• YOUR TASK:
Tell how many lines of the entries below include the string "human". Respond with the number alone.

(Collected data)
- Opening Delimiter -

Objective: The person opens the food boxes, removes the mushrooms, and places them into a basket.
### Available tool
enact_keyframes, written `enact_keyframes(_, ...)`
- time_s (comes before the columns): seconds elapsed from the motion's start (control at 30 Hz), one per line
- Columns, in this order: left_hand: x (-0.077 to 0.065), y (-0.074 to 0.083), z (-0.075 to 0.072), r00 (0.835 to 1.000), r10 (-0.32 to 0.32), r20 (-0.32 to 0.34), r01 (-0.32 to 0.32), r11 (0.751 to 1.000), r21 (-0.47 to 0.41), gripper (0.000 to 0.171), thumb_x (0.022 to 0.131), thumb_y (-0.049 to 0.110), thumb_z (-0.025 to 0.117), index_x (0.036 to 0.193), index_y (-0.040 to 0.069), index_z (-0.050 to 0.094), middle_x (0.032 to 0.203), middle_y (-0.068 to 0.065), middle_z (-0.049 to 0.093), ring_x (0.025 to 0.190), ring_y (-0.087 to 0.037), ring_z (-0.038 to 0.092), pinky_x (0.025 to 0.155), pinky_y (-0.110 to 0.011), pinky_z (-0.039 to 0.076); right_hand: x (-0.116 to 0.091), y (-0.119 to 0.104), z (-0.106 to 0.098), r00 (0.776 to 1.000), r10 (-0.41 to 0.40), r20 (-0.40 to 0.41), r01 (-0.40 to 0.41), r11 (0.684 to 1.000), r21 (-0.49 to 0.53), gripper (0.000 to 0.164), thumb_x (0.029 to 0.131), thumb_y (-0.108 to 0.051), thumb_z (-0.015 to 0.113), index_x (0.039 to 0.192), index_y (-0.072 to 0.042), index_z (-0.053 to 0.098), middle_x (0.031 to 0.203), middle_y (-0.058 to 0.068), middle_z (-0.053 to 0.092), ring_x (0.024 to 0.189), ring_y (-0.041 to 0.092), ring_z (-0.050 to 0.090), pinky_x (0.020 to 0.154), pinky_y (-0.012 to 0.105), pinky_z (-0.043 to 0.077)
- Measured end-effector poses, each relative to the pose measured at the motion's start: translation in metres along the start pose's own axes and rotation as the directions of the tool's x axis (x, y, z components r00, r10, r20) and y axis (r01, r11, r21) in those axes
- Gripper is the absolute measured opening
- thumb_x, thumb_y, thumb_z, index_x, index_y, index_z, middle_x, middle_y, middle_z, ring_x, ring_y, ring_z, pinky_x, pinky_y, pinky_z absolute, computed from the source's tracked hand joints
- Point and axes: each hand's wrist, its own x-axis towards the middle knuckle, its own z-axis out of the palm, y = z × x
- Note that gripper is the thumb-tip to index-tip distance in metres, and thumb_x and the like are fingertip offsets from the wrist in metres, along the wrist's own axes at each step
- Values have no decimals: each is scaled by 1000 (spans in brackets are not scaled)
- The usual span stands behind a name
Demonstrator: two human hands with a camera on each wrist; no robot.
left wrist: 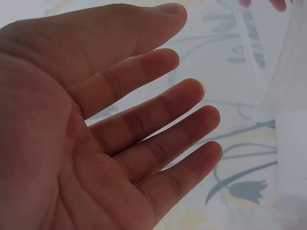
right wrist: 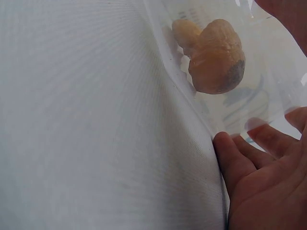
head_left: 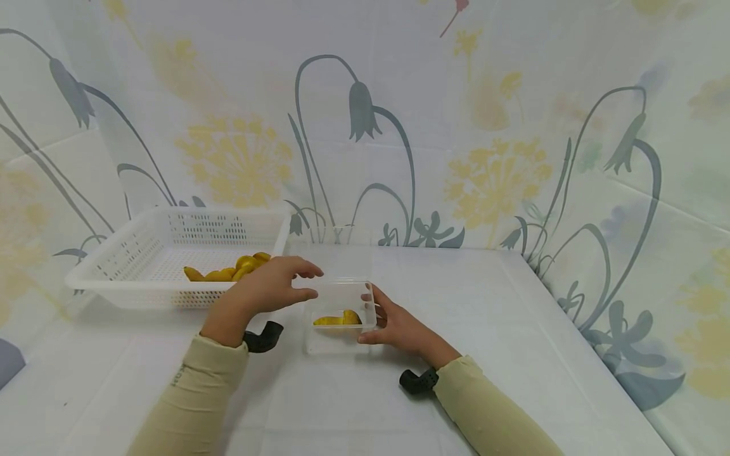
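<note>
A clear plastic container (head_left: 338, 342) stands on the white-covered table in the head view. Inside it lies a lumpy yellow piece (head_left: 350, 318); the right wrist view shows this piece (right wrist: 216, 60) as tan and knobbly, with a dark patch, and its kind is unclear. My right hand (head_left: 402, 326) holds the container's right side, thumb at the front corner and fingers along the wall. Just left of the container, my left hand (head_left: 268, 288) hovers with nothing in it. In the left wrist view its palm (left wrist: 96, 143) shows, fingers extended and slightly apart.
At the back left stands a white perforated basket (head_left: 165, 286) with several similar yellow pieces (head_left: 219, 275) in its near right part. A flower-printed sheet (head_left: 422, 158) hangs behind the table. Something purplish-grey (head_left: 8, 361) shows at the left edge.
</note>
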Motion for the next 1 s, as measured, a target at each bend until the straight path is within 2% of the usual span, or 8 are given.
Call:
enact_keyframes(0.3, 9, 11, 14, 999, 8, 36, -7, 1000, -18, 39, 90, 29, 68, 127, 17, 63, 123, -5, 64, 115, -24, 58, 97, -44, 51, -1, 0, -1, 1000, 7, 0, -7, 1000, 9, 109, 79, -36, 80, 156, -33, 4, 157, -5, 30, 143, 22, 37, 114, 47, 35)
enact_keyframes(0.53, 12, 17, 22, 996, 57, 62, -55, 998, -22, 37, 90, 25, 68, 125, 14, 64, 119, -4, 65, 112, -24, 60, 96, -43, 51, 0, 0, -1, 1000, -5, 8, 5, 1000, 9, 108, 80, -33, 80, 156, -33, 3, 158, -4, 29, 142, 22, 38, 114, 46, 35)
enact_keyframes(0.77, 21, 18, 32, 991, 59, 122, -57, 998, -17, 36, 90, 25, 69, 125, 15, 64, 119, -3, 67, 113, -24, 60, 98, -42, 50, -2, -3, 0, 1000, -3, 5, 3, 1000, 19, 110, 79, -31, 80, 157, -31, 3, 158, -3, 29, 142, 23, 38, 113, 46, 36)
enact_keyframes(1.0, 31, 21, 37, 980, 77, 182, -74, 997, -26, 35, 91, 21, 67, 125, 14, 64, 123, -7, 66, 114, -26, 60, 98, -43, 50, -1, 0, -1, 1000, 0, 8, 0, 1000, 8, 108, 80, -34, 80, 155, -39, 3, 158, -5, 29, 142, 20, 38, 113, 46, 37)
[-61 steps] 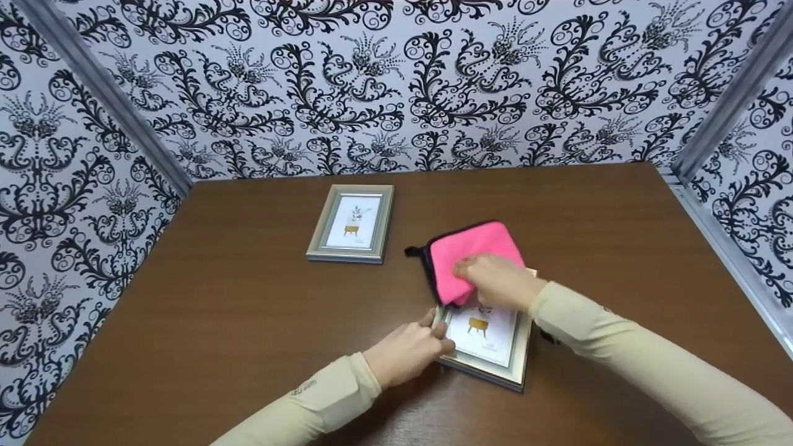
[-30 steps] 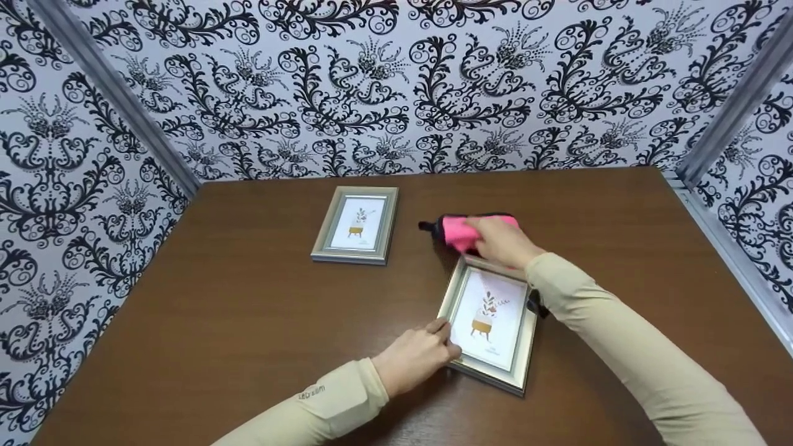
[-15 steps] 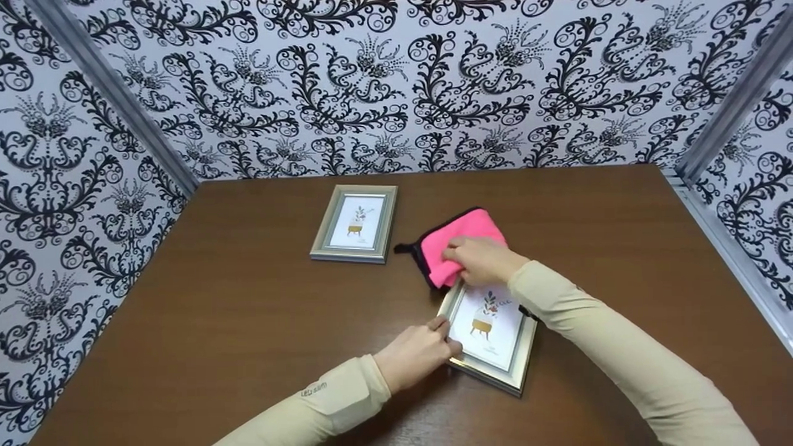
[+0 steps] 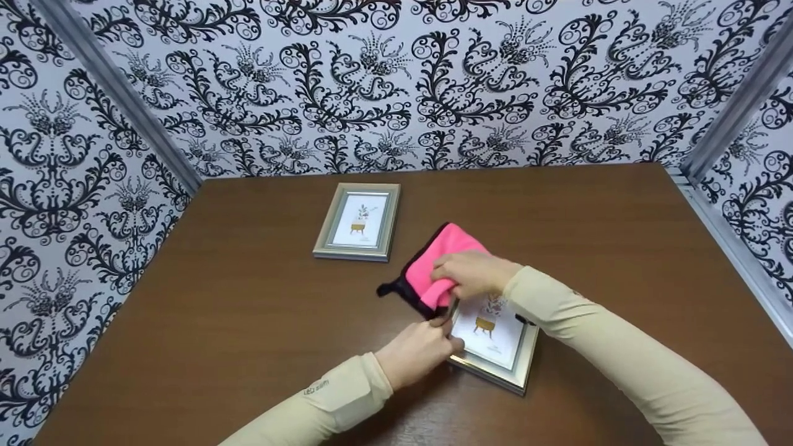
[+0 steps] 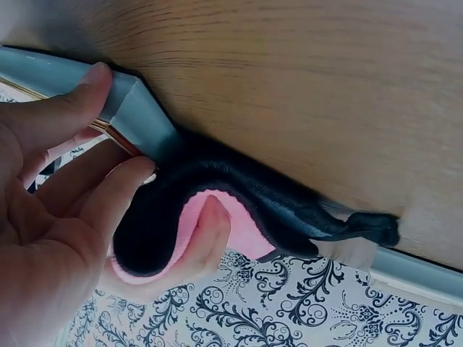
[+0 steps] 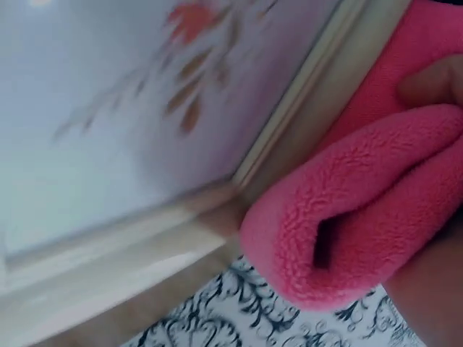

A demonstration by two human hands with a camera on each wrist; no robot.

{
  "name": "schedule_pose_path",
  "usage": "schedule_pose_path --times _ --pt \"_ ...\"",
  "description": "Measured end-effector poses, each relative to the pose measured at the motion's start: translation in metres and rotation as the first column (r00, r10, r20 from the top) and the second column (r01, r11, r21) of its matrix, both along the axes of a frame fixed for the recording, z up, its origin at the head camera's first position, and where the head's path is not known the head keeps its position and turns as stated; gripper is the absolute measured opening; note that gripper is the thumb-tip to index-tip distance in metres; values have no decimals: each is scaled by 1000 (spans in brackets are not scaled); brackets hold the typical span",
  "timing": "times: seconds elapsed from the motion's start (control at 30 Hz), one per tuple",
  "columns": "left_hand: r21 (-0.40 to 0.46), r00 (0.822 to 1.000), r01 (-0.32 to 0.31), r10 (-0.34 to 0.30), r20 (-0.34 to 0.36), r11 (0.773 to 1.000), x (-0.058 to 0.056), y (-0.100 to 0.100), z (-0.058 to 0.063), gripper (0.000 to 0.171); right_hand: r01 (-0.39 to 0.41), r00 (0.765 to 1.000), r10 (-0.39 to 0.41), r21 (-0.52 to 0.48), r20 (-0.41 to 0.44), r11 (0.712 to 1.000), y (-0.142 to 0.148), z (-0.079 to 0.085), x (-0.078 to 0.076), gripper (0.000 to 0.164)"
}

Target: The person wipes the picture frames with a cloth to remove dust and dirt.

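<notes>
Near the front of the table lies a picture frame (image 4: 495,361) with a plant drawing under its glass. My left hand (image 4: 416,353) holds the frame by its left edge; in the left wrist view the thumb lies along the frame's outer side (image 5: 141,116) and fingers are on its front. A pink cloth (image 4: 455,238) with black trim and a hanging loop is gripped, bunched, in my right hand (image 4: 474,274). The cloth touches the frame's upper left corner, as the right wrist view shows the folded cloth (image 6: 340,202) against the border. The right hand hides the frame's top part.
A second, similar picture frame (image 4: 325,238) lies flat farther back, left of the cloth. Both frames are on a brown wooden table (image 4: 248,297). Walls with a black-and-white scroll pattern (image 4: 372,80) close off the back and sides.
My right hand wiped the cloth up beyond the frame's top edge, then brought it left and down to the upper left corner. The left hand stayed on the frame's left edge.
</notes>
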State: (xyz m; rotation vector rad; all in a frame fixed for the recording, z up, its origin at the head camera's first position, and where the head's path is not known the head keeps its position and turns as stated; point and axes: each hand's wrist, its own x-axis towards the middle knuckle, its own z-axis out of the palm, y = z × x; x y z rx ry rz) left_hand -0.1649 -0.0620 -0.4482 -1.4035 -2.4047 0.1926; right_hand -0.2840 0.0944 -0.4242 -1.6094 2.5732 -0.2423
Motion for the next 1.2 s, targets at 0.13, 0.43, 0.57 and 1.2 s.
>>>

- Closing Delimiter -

• WRITTEN SOLUTION:
2